Please return all lines of the data below containing the string "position".

________________

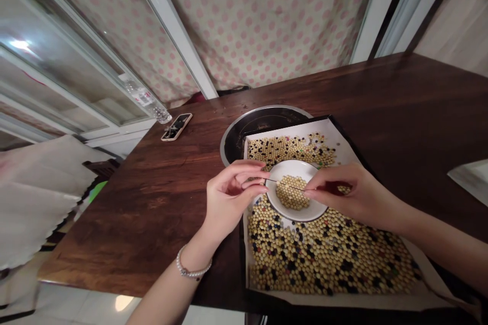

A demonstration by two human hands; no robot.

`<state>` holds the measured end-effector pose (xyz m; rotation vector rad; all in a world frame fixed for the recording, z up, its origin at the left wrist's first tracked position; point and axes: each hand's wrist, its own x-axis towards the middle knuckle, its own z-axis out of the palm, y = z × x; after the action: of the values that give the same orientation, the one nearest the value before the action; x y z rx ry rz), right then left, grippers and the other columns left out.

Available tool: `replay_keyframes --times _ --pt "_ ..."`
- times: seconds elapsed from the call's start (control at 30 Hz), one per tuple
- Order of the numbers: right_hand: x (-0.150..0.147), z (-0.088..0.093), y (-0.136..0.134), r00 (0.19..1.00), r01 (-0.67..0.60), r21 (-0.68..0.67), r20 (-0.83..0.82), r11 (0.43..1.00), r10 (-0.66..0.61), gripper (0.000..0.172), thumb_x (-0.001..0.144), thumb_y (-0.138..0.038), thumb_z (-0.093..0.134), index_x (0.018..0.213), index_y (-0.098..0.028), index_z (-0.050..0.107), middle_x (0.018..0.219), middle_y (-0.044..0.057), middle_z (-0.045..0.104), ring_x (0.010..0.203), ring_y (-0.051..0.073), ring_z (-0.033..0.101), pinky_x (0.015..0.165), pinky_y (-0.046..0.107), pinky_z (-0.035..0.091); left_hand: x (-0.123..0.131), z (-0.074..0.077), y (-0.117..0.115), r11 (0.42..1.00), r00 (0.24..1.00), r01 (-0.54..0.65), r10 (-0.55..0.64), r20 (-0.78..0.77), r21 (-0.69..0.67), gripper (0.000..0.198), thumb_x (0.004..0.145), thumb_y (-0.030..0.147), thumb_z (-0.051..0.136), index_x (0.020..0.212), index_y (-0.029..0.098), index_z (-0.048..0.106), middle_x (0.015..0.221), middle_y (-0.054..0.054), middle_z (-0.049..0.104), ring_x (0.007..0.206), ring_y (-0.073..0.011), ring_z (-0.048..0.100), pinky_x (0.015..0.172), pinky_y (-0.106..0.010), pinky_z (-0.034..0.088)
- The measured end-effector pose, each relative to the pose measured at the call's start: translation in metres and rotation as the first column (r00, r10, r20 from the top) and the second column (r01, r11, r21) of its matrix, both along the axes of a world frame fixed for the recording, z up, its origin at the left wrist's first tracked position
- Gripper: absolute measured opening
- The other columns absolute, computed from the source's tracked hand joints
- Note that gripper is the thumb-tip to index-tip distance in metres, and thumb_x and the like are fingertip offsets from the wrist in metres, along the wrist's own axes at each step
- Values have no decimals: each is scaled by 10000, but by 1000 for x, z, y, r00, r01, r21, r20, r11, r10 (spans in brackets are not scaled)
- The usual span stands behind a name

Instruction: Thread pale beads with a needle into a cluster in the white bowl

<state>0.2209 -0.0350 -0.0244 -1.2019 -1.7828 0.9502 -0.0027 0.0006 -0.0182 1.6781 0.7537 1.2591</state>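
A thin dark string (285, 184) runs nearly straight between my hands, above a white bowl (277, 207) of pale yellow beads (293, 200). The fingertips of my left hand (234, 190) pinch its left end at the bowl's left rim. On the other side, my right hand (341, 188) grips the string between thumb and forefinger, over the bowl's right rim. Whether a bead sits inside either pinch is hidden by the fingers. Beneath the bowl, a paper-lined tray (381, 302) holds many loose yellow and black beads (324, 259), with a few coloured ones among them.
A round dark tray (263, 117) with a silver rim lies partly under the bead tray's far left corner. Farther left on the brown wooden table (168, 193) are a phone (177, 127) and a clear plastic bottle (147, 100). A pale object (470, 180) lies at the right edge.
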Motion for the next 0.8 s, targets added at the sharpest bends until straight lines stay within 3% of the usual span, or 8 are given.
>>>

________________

- Answer to this problem:
`<state>` holds the measured end-effector pose (xyz m; rotation vector rad; all in a world frame fixed for the recording, z up, its origin at the left wrist's first tracked position; point and axes: each hand's wrist, its own x-axis towards the middle knuckle, its own z-axis out of the palm, y = z × x; after the action: of the values that give the same orientation, the one nearest the value before the action; x y z rx ry rz), right then left, grippers and the other columns left out.
- The measured end-effector pose, each relative to the pose measured at the call's start: translation in metres and rotation as the first column (r00, r10, r20 from the top) and the second column (r01, r11, r21) of its matrix, both along the axes of a world frame fixed for the recording, z up, its origin at the left wrist's first tracked position

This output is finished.